Tucker and his family could not be reached for comment Wednesday.

The university soon will begin an inquiry into the men’s conduct, and punishment could range from a reprimand to expulsion.

“The chancellor thought (suspension) was in the best interest of the entire university community, including the two students, while this process can be completed,” said university spokeswoman Mary Banken.

On Monday evening, about 300 people attended a forum at the Black Culture Center to discuss the incident, said Stephens. “People were angry and upset,” he said.

Stephens said that unlike incidents involving nooses or burning crosses as racist statements, he had not heard about cottons balls before. “It befuddled me as well,” he said.

Campus police Capt. Brian Weimer said officers received a tip Tuesday offering names of the suspects. He declined to describe evidence supporting a hate-crime charge, saying only, “The information we gathered lead to those charges being appropriate.”

Weimer said cotton balls were strewn across the lawn and sidewalk near the front door of the culture center, probably between 1:30 and 2 a.m. Friday.

Ryan Haigh, an assistant Boone County prosecutor, said late Wednesday that he was awaiting more police reports before deciding whether to seek charges.

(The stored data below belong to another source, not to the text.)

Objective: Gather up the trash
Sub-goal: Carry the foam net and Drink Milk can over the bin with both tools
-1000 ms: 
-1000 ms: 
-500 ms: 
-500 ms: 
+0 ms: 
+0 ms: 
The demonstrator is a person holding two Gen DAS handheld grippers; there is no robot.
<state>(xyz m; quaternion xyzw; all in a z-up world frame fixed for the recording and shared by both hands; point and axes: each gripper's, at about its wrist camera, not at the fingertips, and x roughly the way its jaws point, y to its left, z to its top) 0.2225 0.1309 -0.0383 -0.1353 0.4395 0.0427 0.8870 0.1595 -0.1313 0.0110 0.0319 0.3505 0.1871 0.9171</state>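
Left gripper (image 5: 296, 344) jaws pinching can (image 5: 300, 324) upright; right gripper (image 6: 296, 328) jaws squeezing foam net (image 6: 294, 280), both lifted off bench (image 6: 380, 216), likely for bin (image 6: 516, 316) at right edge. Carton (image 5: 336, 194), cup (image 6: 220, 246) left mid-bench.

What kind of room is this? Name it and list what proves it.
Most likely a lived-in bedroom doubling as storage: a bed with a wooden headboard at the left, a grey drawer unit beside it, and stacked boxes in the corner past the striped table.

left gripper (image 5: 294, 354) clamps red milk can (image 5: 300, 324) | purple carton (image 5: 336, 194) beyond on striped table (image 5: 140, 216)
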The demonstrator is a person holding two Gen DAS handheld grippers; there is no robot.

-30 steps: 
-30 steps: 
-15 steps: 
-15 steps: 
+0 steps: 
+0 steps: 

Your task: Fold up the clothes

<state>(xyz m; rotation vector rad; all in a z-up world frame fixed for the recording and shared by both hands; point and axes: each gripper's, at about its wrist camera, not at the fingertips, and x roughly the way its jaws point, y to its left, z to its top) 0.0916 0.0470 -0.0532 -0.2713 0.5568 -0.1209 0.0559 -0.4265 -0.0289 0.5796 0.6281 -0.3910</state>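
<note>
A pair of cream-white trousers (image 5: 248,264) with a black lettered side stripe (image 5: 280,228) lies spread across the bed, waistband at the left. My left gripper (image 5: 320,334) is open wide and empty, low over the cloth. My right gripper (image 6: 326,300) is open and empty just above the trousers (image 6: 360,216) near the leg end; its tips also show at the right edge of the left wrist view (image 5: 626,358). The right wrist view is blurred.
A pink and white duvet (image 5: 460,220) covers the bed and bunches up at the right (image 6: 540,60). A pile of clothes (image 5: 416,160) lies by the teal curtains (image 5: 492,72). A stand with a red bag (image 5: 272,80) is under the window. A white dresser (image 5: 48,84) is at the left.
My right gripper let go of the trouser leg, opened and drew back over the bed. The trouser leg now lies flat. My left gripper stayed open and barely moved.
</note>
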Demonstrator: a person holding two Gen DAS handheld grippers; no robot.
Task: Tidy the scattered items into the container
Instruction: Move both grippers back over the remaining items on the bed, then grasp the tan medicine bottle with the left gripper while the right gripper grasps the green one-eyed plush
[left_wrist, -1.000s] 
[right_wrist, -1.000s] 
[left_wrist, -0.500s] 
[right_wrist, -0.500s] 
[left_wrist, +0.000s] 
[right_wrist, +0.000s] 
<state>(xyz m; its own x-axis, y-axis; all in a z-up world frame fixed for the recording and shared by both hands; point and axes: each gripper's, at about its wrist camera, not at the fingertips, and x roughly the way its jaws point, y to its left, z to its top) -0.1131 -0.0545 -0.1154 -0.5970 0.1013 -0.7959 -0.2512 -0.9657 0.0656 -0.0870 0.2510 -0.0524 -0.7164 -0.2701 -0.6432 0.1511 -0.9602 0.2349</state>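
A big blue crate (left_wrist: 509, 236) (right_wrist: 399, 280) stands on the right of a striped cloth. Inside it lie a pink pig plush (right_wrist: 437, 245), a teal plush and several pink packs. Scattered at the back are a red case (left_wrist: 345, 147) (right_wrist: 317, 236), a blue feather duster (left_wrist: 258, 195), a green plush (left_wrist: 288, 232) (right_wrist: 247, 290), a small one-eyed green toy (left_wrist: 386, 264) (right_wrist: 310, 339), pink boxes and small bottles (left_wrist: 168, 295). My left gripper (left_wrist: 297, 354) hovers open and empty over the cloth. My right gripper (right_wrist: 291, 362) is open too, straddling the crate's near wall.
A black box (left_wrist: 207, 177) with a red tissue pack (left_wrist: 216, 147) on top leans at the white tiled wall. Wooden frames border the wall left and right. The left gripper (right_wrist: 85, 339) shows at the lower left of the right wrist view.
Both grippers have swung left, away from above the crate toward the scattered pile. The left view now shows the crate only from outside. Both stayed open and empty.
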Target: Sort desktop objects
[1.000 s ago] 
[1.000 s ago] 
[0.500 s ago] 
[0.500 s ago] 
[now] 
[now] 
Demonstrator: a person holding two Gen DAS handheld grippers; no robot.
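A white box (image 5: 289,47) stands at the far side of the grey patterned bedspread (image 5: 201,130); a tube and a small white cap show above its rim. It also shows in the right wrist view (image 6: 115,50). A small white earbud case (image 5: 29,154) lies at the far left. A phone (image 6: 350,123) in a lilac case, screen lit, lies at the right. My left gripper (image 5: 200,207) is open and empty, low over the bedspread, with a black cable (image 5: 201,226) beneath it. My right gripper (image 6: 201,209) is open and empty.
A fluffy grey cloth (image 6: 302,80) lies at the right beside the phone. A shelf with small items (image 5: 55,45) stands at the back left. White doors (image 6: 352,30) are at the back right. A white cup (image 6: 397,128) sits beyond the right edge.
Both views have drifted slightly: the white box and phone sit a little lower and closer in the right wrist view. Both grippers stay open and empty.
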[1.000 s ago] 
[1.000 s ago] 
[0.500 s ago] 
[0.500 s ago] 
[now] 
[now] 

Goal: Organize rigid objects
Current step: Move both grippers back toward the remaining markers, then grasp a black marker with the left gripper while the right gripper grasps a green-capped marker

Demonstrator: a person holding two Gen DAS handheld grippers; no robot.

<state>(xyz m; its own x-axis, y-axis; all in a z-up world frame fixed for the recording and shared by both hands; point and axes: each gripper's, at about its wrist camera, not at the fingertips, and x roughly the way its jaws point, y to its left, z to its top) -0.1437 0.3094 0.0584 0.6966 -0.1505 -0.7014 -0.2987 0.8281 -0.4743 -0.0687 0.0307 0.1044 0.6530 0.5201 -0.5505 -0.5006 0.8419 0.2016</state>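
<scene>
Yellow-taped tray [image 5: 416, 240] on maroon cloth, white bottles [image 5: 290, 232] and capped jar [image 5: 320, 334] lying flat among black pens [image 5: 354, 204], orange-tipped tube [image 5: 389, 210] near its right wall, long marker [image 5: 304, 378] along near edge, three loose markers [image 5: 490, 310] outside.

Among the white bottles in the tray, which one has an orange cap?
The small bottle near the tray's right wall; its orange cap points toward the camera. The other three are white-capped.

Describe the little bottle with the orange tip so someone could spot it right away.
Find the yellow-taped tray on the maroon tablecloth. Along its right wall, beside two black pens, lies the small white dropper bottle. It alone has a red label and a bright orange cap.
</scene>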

“We want to make an informed decision,” he said.

Haigh said hate crime cases were rare in Boone County, and he could recall only one or two in the last 18 months. He said cases referred by police didn’t necessarily lead to charges of hate crimes.

In one recent case, he said, police arrested two high school students on suspicion of a hate crime for spray-painting inappropriate words on a church. Haigh said the county did not charge them with a hate crime for several reasons, including their ages and lack of criminal records.